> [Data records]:
__________________________________________________

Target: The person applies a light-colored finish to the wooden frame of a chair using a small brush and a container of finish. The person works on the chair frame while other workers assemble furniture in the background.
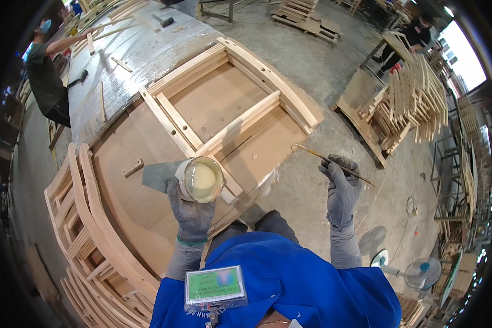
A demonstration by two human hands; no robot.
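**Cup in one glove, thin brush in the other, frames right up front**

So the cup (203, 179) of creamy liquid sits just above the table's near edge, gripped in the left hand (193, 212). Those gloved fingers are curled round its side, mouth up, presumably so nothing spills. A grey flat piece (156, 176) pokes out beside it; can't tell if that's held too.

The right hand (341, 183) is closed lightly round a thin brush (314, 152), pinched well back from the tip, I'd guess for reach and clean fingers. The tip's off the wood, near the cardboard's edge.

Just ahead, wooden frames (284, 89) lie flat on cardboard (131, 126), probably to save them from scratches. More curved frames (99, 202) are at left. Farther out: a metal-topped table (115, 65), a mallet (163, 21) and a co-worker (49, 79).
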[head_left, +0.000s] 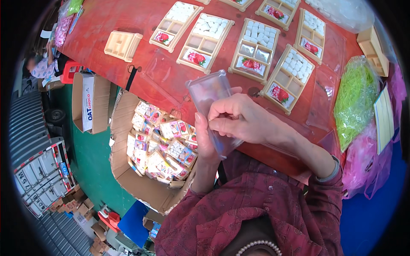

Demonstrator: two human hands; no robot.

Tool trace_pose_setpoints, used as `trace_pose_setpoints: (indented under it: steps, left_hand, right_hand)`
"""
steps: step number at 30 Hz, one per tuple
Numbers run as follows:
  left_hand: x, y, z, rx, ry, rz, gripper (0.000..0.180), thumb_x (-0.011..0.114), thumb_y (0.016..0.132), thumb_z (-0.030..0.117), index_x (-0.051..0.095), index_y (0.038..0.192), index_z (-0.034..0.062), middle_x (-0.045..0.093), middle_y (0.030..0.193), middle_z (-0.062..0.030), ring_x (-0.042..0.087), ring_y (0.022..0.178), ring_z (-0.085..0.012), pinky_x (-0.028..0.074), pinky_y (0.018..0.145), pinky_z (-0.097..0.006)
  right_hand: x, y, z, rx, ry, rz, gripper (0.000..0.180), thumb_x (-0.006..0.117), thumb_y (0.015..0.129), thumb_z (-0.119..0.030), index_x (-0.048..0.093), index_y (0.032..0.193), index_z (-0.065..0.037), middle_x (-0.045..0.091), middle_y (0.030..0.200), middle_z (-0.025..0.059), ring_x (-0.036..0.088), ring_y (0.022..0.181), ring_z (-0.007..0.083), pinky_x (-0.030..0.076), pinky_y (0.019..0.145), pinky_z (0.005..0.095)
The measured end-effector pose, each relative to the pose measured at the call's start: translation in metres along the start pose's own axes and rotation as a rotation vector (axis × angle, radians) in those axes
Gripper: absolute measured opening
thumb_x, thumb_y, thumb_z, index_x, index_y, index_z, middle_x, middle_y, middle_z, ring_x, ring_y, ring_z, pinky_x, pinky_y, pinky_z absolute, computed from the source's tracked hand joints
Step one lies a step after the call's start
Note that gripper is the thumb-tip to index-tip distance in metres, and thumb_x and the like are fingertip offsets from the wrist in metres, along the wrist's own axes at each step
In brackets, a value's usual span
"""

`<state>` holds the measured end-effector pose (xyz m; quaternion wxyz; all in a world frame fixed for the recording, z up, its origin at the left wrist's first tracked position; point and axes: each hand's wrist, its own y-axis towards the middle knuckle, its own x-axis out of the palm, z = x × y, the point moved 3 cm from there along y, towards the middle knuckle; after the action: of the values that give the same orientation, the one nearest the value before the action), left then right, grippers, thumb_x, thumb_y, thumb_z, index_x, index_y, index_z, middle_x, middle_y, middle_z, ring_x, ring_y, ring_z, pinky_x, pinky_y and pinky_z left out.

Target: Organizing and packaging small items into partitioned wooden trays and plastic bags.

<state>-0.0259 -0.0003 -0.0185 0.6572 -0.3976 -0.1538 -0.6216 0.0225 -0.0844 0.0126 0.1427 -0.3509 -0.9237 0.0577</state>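
Far half of red table (115, 17) is packed: five cream compartment trays (206, 42) side by side, small gaps between them. Empty tray (122, 44) sits apart at left, bare red around it. Near strip has flat clear lids (164, 79), low enough to pass over. Right edge blocked by green shred bag (356, 96). Left below table: open carton of packed boxes (160, 143).

clear plastic lid (208, 91), tilted upright, above red table edge
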Motion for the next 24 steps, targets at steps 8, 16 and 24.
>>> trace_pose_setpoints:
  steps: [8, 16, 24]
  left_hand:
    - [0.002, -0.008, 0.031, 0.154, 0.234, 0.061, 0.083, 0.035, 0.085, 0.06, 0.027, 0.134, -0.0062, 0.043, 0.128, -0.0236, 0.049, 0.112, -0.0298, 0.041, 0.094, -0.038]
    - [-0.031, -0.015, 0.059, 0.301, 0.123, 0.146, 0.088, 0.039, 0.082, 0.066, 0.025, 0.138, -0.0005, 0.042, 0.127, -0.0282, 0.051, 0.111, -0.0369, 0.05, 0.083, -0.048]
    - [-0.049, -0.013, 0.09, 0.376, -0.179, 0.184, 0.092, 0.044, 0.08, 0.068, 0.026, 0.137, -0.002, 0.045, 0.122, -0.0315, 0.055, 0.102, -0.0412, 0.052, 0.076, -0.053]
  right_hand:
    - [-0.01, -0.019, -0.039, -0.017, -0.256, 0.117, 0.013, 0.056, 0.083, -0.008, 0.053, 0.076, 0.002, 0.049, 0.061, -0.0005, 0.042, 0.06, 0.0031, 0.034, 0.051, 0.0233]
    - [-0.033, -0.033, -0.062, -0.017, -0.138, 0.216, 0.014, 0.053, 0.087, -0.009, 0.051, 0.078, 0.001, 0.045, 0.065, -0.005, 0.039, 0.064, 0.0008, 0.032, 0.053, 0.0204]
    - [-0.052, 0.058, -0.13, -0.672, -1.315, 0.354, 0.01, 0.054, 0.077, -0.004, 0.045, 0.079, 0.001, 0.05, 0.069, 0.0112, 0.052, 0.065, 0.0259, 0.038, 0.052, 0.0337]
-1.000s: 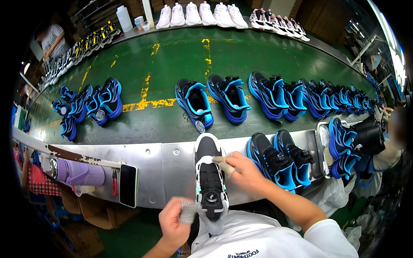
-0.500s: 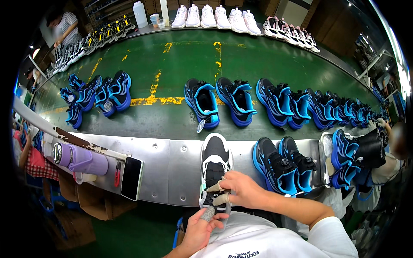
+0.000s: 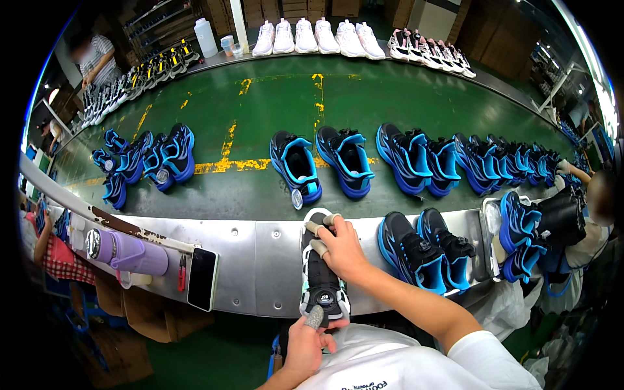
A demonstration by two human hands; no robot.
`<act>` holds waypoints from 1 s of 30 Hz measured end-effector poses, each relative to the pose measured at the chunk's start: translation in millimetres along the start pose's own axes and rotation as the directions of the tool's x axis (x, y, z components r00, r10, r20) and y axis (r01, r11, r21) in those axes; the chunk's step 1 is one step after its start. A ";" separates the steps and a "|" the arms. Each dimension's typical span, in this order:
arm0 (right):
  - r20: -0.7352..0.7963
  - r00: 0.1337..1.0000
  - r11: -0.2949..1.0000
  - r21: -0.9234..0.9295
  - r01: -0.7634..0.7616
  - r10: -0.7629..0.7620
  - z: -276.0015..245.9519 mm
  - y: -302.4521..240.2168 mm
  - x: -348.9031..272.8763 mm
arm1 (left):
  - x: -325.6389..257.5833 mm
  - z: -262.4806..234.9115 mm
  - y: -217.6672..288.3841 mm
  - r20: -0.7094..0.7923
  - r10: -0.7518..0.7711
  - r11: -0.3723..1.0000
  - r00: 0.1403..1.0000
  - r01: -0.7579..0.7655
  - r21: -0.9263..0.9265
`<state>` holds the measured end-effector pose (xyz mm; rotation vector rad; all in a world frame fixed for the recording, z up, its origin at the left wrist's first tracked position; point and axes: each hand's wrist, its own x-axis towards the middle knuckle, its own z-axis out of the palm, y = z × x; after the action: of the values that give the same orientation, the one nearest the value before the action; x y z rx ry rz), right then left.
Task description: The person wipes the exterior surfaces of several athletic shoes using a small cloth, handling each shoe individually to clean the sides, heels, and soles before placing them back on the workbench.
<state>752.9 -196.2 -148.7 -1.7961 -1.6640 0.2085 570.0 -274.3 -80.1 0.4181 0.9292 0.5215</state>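
Note:
A black sneaker with a white sole (image 3: 320,283) lies lengthwise on the steel ledge (image 3: 253,260) in front of me, toe pointing away. My right hand (image 3: 339,247), fingertips taped, rests over its toe and laces. My left hand (image 3: 304,339) grips the heel end, a taped thumb pressed on the heel. A black-and-blue pair (image 3: 426,253) stands on the ledge just right of my right hand.
A green conveyor belt (image 3: 260,110) carries blue-and-black sneaker pairs (image 3: 322,162); white sneakers (image 3: 315,36) line its far side. A purple bottle (image 3: 127,252) and a black phone (image 3: 202,278) lie on the ledge at left. Other people work at far left and right.
My right hand slid from the middle of the sneaker up to its toe. My left hand rose from below and took hold of the heel.

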 end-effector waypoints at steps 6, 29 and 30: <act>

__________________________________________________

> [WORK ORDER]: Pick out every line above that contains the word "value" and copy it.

> [RESULT]:
In brackets, a value's usual span
`<state>` holds the measured end-effector pose (xyz m; quaternion wxyz; all in a world frame fixed for the recording, z up, its origin at the left wrist's first tracked position; point and axes: each hand's wrist, its own y-axis towards the middle knuckle, its own x-axis out of the palm, z = x × y, the point moved 3 cm from there along y, towards the middle knuckle; after the action: of the values that give the same orientation, the one nearest the value before the action), left then right, grippers, thumb_x, thumb_y, thumb_z, index_x, index_y, index_z, middle_x, middle_y, middle_z, ring_x, ring_y, ring_z, pinky_x, pinky_y and pinky_z left out.
`<state>` holds the measured end-effector pose (xyz mm; rotation vector rad; all in a world frame fixed for the recording, z up, its origin at the left wrist's first tracked position; point and axes: each hand's wrist, its own x-axis towards the middle knuckle, its own z-axis out of the palm, y = z × x; after the action: of the values that give the same orientation, the one nearest the value before the action; x y z rx ry rz), right then left.

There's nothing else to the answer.